Beacon bucking the trend

A NATIONAL report has found non-profit organisation Beacon, working across Gippsland schools, is “bucking the youth unemployment trend”.

Figures in the Beacon Foundation’s national outcomes report showed the organisation was making “massive inroads’ with student retention and employment and training pathways, according to Beacon chief executive Scott Harris.

Locally, Beacon works predominantly with year 10 students in six Gippsland schools, including Traralgon College and Trafalgar High School.

Mr Harris said the most recent outcomes report showed Beacon’s results from its work with about 14,000 students in more than 115 communities around Australia, consistently outstripped national averages.

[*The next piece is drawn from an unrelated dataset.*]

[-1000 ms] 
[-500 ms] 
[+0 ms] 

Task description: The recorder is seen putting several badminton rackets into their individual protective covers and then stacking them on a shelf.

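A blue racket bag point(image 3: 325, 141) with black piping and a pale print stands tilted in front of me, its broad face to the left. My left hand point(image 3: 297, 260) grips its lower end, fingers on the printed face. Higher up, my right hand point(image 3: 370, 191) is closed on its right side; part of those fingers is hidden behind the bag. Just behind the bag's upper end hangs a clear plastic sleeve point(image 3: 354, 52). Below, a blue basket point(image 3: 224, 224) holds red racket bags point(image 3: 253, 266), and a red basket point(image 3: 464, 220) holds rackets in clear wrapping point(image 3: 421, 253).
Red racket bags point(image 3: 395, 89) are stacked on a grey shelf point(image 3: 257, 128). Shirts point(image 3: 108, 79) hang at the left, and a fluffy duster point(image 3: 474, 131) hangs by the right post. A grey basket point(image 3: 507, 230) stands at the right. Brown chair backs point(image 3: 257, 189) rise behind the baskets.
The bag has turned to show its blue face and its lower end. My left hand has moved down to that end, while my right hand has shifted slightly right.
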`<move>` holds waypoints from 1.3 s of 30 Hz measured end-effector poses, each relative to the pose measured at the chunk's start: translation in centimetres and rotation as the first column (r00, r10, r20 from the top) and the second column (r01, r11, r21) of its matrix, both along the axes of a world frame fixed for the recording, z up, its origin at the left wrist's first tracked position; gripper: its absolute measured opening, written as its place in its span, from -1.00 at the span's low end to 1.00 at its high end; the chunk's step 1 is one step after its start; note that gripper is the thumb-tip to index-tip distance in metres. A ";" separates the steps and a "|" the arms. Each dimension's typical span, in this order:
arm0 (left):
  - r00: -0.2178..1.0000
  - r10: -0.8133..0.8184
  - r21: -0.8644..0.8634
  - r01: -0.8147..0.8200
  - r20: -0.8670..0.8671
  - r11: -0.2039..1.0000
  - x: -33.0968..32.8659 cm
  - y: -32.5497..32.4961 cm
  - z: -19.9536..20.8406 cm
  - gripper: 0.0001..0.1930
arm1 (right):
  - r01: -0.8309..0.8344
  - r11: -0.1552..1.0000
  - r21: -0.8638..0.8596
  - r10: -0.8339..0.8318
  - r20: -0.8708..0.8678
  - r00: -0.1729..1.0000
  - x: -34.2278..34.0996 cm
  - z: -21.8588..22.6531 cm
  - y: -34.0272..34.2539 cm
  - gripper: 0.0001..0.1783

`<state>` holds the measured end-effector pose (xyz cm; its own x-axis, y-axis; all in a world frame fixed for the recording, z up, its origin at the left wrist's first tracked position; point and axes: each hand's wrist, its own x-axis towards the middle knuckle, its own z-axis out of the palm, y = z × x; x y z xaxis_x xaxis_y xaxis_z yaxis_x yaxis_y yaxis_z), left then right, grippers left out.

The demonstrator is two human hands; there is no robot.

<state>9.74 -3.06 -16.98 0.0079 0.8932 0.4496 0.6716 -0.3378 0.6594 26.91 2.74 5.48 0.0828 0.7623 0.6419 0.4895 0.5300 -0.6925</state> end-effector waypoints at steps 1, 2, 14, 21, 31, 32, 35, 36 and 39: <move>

One of Beacon’s federally-funded initiatives – Real Futures Generation – had recently matched 114 students, nationally, into jobs, apprenticeships and traineeships, he said.

Mr Harris said Beacon aimed to increase student aspirations, skills and opportunities through linking schools with businesses and the community.

He said youth unemployment remained one of Australia’s greatest issues, with jobless figures almost three times higher than the national rate.

“At the start of 2013, teenage unemployment in Australia was recorded at 17.8 per cent – that means more than 150,000 15 to 19 year olds were looking for work,” he said.

“Yet figures released this week as part of the Beacon Foundation’s National Outcomes Report show the percentage of students at Beacon schools who are not in education and are looking for full work post year 10, 0.3 per cent, is almost 10 times lower than the national rate for 16 to 17 year-olds from low SES (socio-economic status) communities, at 3.2 per cent.”

Backed by a long list of national corporate partners, Beacon focused on young people who were “particularly vulnerable or marginalised from the labour market,” Mr Harris said.

“Social background is a significant factor contributing to school and labour market success and Beacon focuses the majority of its work in low socio economic areas.”

He said the outcomes report also found despite 83 per cent of Beacon schools being located in low SES communities, Beacon students were more likely to be employed or studying full time after completing year 10 than the average 16 to 17 year-old from similar backgrounds.

“96.8 per cent of Beacon students were still in education nine months after completing year 10, 14.9 per cent higher than the national average,” he said.

Mr Harris said the report was “a strong endorsement for the strength of the Beacon program and the power of linking business and industry with schools”.